Given entries –
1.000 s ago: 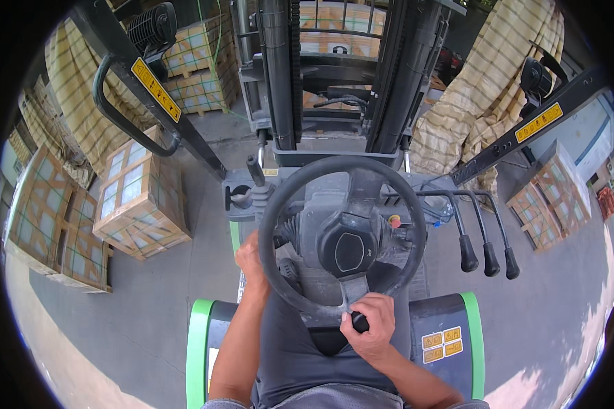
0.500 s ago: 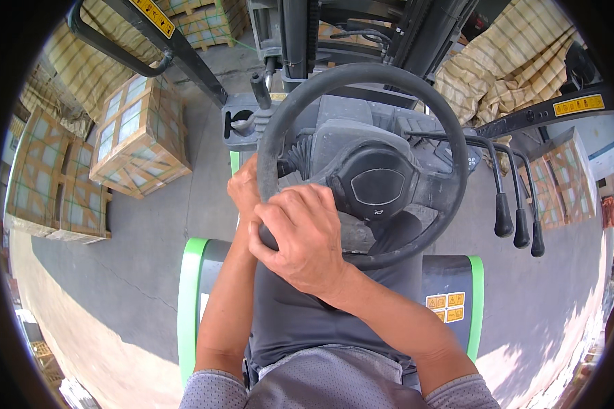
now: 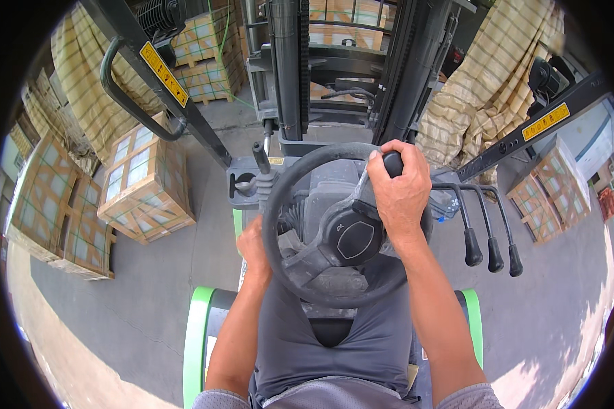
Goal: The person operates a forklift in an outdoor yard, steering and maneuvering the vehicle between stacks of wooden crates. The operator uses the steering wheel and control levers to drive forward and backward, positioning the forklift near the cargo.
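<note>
I sit in a forklift seat, looking down at a black steering wheel (image 3: 300,290). My right hand (image 3: 401,194) is closed around the black spinner knob (image 3: 393,162) at the wheel's upper right rim. My left hand (image 3: 252,247) lies at the wheel's left rim, fingers partly hidden behind it, so its grip is unclear. Three black control levers (image 3: 492,255) stand just right of my right hand. The mast (image 3: 290,68) rises straight ahead.
Strapped cardboard crates on pallets (image 3: 147,184) stand on the concrete floor at left, more crates (image 3: 549,198) at right. Striped tarps (image 3: 488,88) cover stacks ahead on both sides. A black grab handle (image 3: 126,102) runs along the left pillar. Green fenders (image 3: 196,341) flank the seat.
My right hand carried the spinner knob from the wheel's lower rim, past the left side, up to the upper right rim. The view swung slightly. The left hand stayed at the left rim.
</note>
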Tool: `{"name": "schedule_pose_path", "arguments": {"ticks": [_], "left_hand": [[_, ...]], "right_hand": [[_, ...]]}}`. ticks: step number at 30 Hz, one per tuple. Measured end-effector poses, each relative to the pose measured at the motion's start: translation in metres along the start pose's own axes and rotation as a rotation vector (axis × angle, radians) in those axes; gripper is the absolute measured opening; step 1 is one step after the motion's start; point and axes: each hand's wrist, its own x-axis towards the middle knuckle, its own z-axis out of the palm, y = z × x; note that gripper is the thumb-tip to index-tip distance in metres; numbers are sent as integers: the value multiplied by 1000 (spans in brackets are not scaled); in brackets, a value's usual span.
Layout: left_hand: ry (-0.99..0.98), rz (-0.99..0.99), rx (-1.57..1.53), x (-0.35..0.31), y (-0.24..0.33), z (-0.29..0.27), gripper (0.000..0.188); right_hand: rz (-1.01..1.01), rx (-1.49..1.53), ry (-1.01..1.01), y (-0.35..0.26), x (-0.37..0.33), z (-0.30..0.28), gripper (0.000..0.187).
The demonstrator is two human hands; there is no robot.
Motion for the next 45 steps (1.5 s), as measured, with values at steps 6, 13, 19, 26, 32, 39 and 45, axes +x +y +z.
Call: {"name": "schedule_pose_path", "arguments": {"ticks": [6,13,19,26,32,39,45], "left_hand": [[14,-18,-10,0,5,-15,9],[20,-25,59,0,6,-13,26],[10,-29,112,-10,-5,-12,25],[39,2,89,-2,0,-8,25],[90,28,131,-1,2,-3,36],[-14,-76,120,-10,14,-26,26],[107,-63,103,-28,25,-29,39]], "right_hand": [[268,-19,-3,9,-45,-64,18],[153,14,-181,-28,-161,-115,27],[27,149,-262,-79,-191,-86,31],[26,164,-249,-75,-189,-80,33],[5,208,-267,-62,-182,-79,32],[16,141,-304,-88,-195,-94,30],[42,145,-356,-89,-218,-111,20]]}}
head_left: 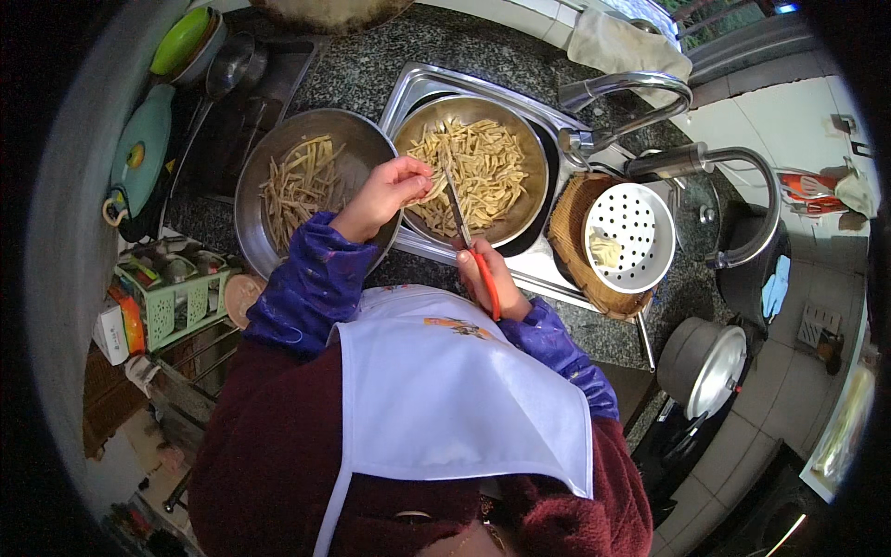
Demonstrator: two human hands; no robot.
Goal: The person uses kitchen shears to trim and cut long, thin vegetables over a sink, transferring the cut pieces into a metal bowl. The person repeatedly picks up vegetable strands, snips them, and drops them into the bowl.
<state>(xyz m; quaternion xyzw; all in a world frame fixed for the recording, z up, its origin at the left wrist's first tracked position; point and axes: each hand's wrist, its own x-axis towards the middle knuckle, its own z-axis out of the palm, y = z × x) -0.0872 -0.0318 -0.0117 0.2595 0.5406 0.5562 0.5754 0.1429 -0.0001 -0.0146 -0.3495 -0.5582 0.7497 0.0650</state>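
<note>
My right hand [492,278] grips the red handles of a pair of scissors [458,206], whose metal blades point away over a steel bowl [541,176]. That bowl holds many short, pale yellow-brown strips [492,172] of food; their exact kind I cannot tell. Beside the blades, my left hand [394,193] is closed in a pinch on what looks like a pale strip at its fingertips. To its left stands a second steel bowl [371,139] with longer brownish strips [299,186] piled on its left side. Both forearms wear purple patterned sleeve covers.
The right bowl sits over a steel sink [418,79] with a curved faucet [631,84] behind it. Right of it, a white perforated colander [654,223] rests on a woven basket [568,209]. A lidded pot [710,367] stands farther right. At left are a green rack [181,302] and stacked bowls [186,42].
</note>
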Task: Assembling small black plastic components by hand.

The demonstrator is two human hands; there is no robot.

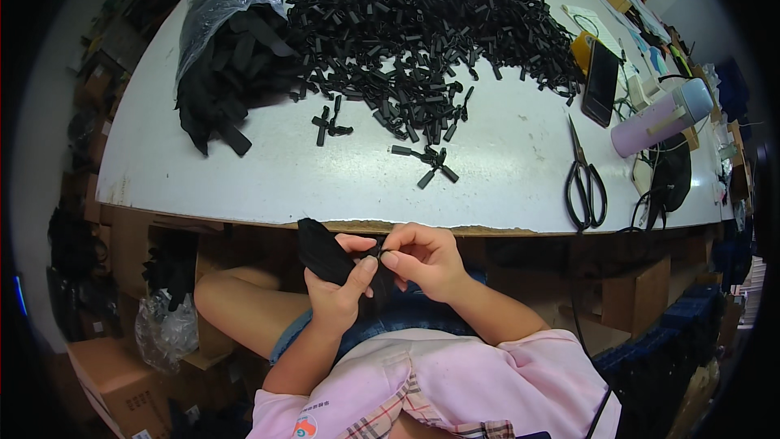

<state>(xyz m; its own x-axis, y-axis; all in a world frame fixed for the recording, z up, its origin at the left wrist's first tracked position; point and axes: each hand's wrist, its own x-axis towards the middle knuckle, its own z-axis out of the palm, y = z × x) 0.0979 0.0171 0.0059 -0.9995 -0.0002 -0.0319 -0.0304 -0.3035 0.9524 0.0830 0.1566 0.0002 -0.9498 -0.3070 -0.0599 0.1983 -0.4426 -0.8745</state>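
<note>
Just off the near table edge, my left hand point(335, 299) is closed around a black fabric piece point(319, 249), its wide end sticking up to the left. Beside it, my right hand point(435, 267) pinches a small dark bit at the fabric's edge between thumb and forefinger. The two thumbs nearly meet there, and the bit is too small to name. Beyond my hands, a few black tabs with short cord loops point(435, 167) lie on the white table point(268, 171). A large heap of the same black tabs point(455, 8) spreads over the far middle.
A clear plastic bag point(223, 4) at the far left spills black fabric pieces point(223, 93). To the right lie black scissors point(583, 183), a phone point(600, 83), a yellow tape roll point(582, 50) and a lilac bottle point(654, 122). Cardboard boxes point(122, 386) stand below the table.
</note>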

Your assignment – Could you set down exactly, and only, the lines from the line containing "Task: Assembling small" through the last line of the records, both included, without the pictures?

Task response –
Task: Assembling small black plastic components by hand.

The demonstrator is two human hands; there is no robot.


<state>(xyz m; its own x-axis, y-axis; all in a world frame fixed for the recording, z up, its origin at the left wrist's first tracked position; point and axes: each hand's wrist, its own x-axis towards the middle knuckle, its own z-axis out of the palm, y = z × x) 0.0979 0.0171 0.0059 -0.9995 -0.0002 -0.0319 -0.0304 -0.3035 0.9524 0.0830 0.1566 0.0002 -0.9498 -0.3070 -0.0599 0.1983 -0.4426 -0.8745</state>
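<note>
Just off the near table edge, my left hand point(335, 299) is closed around a black fabric piece point(319, 249), its wide end sticking up to the left. Beside it, my right hand point(435, 267) pinches a small dark bit at the fabric's edge between thumb and forefinger. The two thumbs nearly meet there, and the bit is too small to name. Beyond my hands, a few black tabs with short cord loops point(435, 167) lie on the white table point(268, 171). A large heap of the same black tabs point(455, 8) spreads over the far middle.
A clear plastic bag point(223, 4) at the far left spills black fabric pieces point(223, 93). To the right lie black scissors point(583, 183), a phone point(600, 83), a yellow tape roll point(582, 50) and a lilac bottle point(654, 122). Cardboard boxes point(122, 386) stand below the table.
</note>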

The response to the exercise has been completed.